Australia’s A$202.8 billion (US$135.8 billion) Future Fund notched up a 3.4% return in the first quarter, as it displayed resilience against stock market volatility and inflation, delivering a 1.1% return for the full financial year ending in March.

For the 2022 calendar year, the sovereign wealth fund posted a 3.7% loss, although it showed a 0.9% positive return in H2.

In Q1, the fund adjusted its asset allocation in favor of developed market equities (17.0% from 15.9%), while private equity fell from 16.9% to 16.4% and cash reduced from 11.8% to 10.6%. Alternatives allocations, including hedge funds, was 17.1%, down from 15.2% from Q1 2022. Meanwhile, the fund’s exposure to private equity fell 1 percentage point to 16.4%, while its property and debt securities allocations were down 0.2pp and 0.4pp and infrastructure and timberland were unchanged.

CEO Raphael Arndt said the fund was shifting “towards investments that rely on investor skill rather than market risk” given inflation and higher interest rate environment creating significant uncertainty, particularly over equity valuations.
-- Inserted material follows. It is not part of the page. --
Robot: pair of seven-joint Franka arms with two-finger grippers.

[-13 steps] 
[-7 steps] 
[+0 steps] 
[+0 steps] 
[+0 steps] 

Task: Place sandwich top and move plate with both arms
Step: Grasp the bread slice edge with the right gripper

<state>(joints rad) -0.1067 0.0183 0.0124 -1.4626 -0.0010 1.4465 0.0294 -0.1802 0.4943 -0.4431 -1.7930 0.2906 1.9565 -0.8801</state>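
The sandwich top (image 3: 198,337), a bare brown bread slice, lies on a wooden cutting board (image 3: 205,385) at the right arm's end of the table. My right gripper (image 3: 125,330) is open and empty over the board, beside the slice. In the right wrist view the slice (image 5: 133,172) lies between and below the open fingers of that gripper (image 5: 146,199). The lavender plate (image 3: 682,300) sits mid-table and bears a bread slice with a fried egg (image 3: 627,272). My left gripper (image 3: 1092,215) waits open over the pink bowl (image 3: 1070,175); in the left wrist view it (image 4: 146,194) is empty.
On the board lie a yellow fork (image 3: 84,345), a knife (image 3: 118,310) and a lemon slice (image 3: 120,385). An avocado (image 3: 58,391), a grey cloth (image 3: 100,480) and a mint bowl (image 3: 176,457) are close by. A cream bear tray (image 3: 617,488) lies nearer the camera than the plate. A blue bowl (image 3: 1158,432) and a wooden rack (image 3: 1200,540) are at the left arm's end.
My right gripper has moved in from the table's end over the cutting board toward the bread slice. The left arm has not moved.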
The Future Fund will focus investment on commodities and gold, which offer protection against stagflation.

The fund is also more sceptical about real assets than its peers, despite their traditional role as a shelter against inflation. The domestic unlisted real estate market, in which the fund has invested heavily, is witnessing downward pressure on asset values.

In his keynote address, Arndt said, “In today’s environment, where the role of beta is challenged, the role of Alpha in portfolio construction is more important than ever.  In other words – just having capital is no longer enough to ensure decent returns.

“A previously considered safe investment like an office building or shopping centre is no longer safe.  A large cap company can be split up, regulated or its markets disrupted. There are no set-and-forget investments any more. 

“Beta returns will not be enough to ensure a comfortable retirement, or in the case of the Future Fund, to meet challenging investment mandates.”

Arndt told the Australian Financial Review that the fund was prepared to back stock pickers again, reversing a decision made in 2017 to move its public equity exposure to low-cost index tracking strategies.

Last year, the Future Fund warned it would struggle to meet its absolute return target of 4-5% above CPI, having seen a -1.2% return in FY2021/22. On the publication of the fund’s FY2021/22 annual report, Costello said, “We expect deglobalisation, geopolitical tensions, trade barriers and high inflation to be a feature of the investment climate going forward.”

On the CPI-linked returns target, Costello said, “This was probably written in the days when it was expected that inflation will be 2-3%. If you get an inflation rate of 6, 7 or 8, the CPI plus target will be extremely difficult to attain. In fact, in the current environment, you just won’t do it. That’s a big challenge. This target was not written for high inflation rate society. And hopefully inflation will be brought down, and we can continue to work to the target.”

Indeed, in Q1 the fund missed its 11.0% by nearly 10 percentage points. Of course, missing the returns targets in one year is unlikely to significantly affect multi-year performance. Targets are focused on medium- to long-term averages. The Future Fund is tracking well ahead of its target and by Q1 enjoyed a 7.7% annualised return since its inception in May 2006, above the 7.0% target, and adding A$134 billion to the federal government’s coffers.